Well, she was certainly throwing out the most dangerous of threats. Blaise was the very cogs of the rumour mill, even more so than Pansy when it came to starting rumours. If he knew that Draco had acted even faintly coddling – whether it was entirely true or not – then such knowledge would become public within the hour. Blaise had little want or ability to hold his tongue. "You wouldn't."
Millicent smirked cruelly at him over her shoulder. "Oh, I most certainly would. And you'll look after your bird until it gets better. No veterinarian or anything."
Draco found himself shaking his head in horror. "You wouldn't be so cruel."
"Believe me, I would.

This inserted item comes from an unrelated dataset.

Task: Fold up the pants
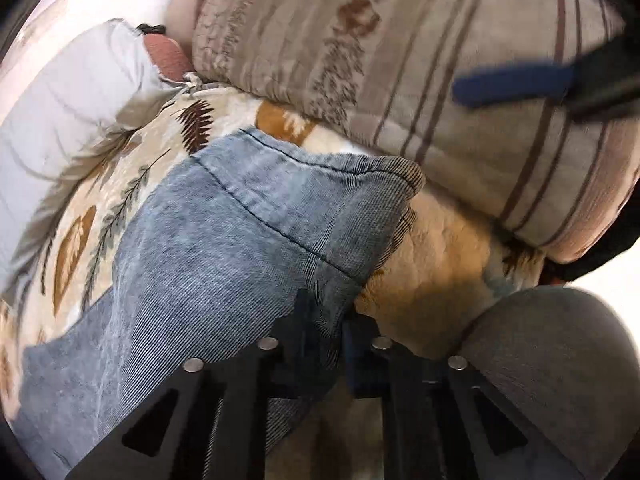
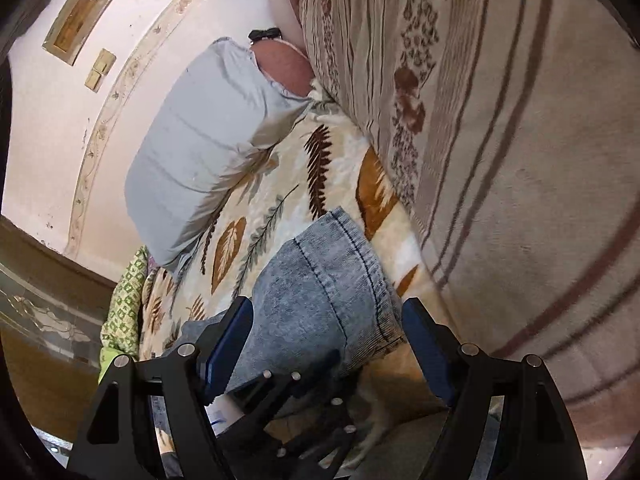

Take it as a lesson to never try to trick me into anything ever again." She wordlessly spelled a ribbon-like strip of bandage into existence and coaxed it towards the bird where it promptly began winding itself around the conjured splint and left wing. The bird trembled and flinched under her ministrations but whether it was due to stupefying fear, exhaustion, anger or pain was uncertain. At least it didn't attempt to escape.
"Oh, don't look so mortified," Millicent chortled as she cast Draco another glance. "It won't be for long. Look, it's just the fracture that will take a couple of days. I don't know how bird arms work –"
"I believe they're called wings," Draco muttered dazedly.
"- so I've just had to put an healing accelerant on it. It'll be out of your hands before the end of the week."
"Millicent…" Draco uttered in almost a moaned. He was only distantly aware that his words sounded more of a whine than anything else, but the crux of the matter was far more important. I don't want to look after a bloody bird! The temptation of his bed was looking like a mocking impossibility. Why hadn't he just killed the thing and saved himself the trouble?
"And don't even think about killing this bird, Draco," Millicent continued, as though she'd read his thoughts. "It is by no means on death's door, so you have no excuse if it dies."
Draco glared at her. She smiled back. "Watch yourself, Millicent. You may find a rather delectable and unusually tasting fried chicken appearing on your doorstep come morning."
"You wouldn't dare," she replied sweetly. Her smile was terrifyingly sickening.
"You don't even like birds."
Millicent shook her head, a distasteful curl of her lip agreeing with Draco's words as she bent over the bird slightly to examine its leg. She swept her wand over it once more and murmured an inaudible charm that sent warm orange sparks dancing over the frayed feathers. "No, I don't. They're loud and obnoxious and they smell funny."
Draco snorted. He folded his arms, feeling nothing if not petulant and disgruntled. "And cats are so far removed from such a traits?"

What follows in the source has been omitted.